### DIRECTIONS FOR THIS TASK
Transcribe, word for word, only the lines from the one containing "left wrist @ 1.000" through the end of the material below. Pictures stay out.

____ SOURCE DATA

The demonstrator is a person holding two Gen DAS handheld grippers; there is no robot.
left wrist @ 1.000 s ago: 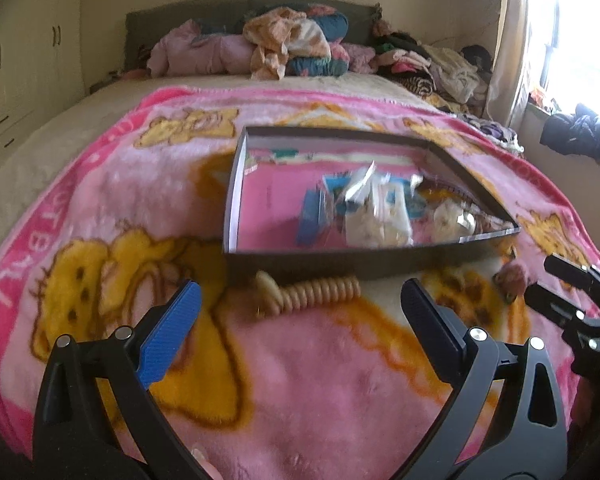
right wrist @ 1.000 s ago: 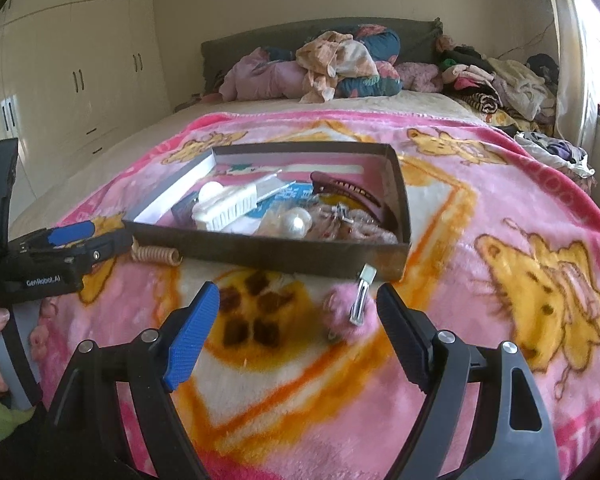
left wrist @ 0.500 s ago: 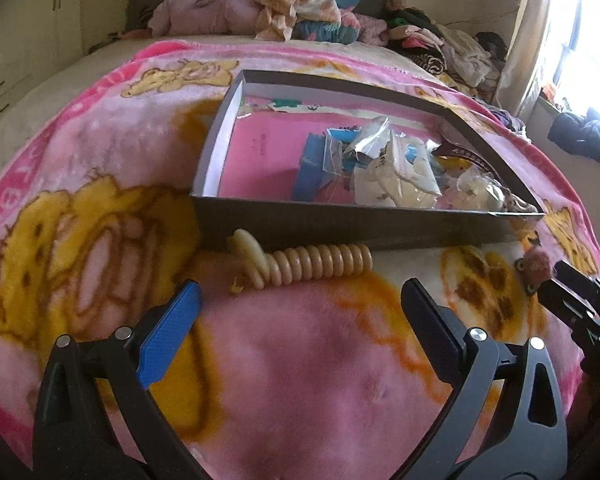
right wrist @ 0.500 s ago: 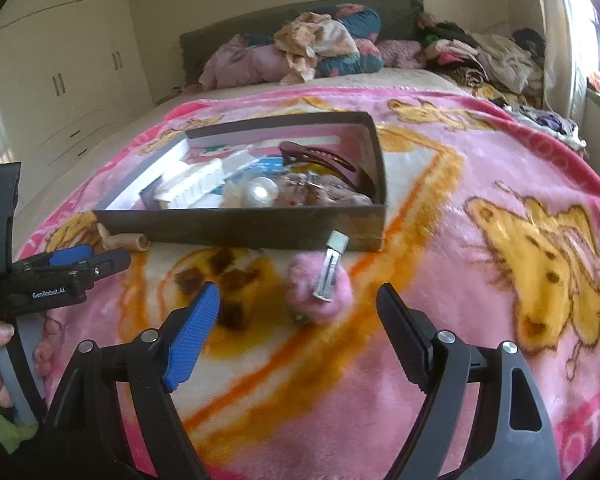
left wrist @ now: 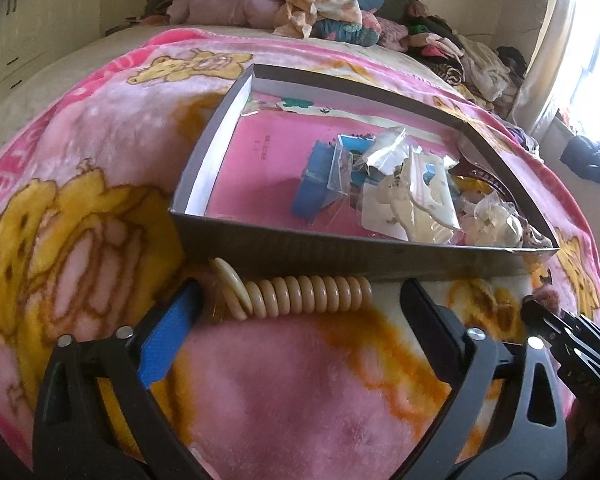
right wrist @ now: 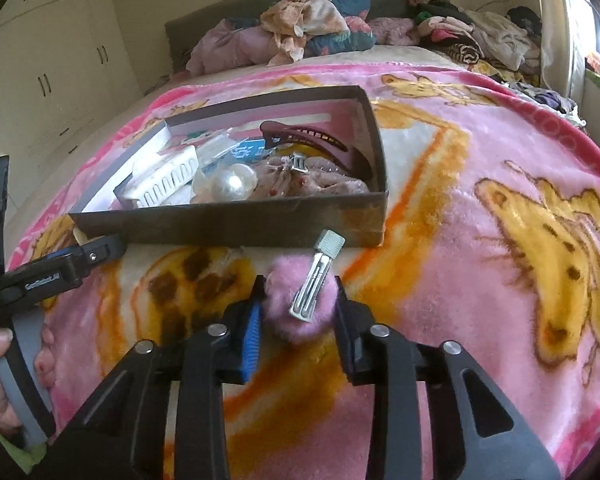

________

### WRITTEN RESPONSE
left wrist @ 1.000 s ago: 
right wrist @ 1.000 s ago: 
left wrist @ 0.500 s ago: 
right wrist @ 0.500 s ago: 
left wrist @ now: 
right wrist @ now: 

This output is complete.